Who should decide when an AI system’s flaw is made public: the makers of the system, independent researchers, or a government agency? That question was posed, in effect, at VulnCon when Lindsey Cerkovnik, head of vulnerability management at CISA, said that AI companies should play a bigger role in vulnerability disclosures going forward.
What was said and where
At VulnCon, Lindsey Cerkovnik — identified in the event as the head of vulnerability management at CISA — urged a change in how vulnerabilities tied to artificial intelligence are handled. Cerkovnik said that AI companies should play a bigger role in vulnerability disclosures in the future. The comment was reported by CISA and covered in industry coverage of the conference.
Background implied by the remarks
The remark links two distinct elements: AI companies and vulnerability disclosure processes. Cerkovnik’s statement explicitly calls for a greater role for AI companies in disclosures, and it was framed in the context of vulnerability management at CISA. The comment also connects that call to the CVE program, as reported in the source headline.
Why this matters — multiple perspectives
- Technologists: From a practitioner’s viewpoint, asking AI companies to take on a larger role in disclosures raises operational questions about coordination, timing and technical responsibility. If vendors lead disclosures, they may control when and how technical details reach researchers and the public.
- Policymakers: For those shaping disclosure norms or programs referenced in the reporting, the suggestion implies a potential shift in who is expected to participate actively in disclosure workflows and governance frameworks.

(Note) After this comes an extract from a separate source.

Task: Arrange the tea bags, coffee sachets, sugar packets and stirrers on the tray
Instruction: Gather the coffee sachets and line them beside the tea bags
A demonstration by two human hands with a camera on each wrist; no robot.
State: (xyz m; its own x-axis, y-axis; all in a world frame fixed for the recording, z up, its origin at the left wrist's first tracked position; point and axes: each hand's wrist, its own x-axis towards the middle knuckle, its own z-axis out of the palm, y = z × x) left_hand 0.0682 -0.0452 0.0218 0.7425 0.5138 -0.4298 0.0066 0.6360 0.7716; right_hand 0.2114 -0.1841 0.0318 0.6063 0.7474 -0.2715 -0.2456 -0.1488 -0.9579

- Users: People and organizations relying on AI systems could see changes in how and when they learn about vulnerabilities. Greater vendor involvement might speed fixes in some cases, or it could delay public awareness in others — depending on how roles and rules are implemented.
- Adversaries: Any change in disclosure practices also alters the information environment that malicious actors observe. The balance between rapid remediation and timely public notice will influence how adversaries respond.
Assessment and next steps
The single publicized statement from CISA’s Lindsey Cerkovnik at VulnCon signals an intent to rethink participation in disclosure processes, particularly as they relate to AI. How that intent becomes policy, norms, or operational practice was not detailed in the report. The statement opens several implementation questions that stakeholders will need to address: what roles AI companies would undertake, how coordination with existing disclosure mechanisms would work, and what safeguards would govern timing and transparency.
Those questions will determine whether the call for a bigger role by AI companies results in faster remediation, clearer accountability, or new tensions between vendors, researchers and disclosure programs like the CVE program referenced in coverage of the remarks.
As Cerkovnik put it at VulnCon, AI companies should play a bigger role in vulnerability disclosures in the future — but how that future unfolds remains to be seen. Will a push for greater vendor responsibility strengthen the system, or will it complicate the public’s right to timely information?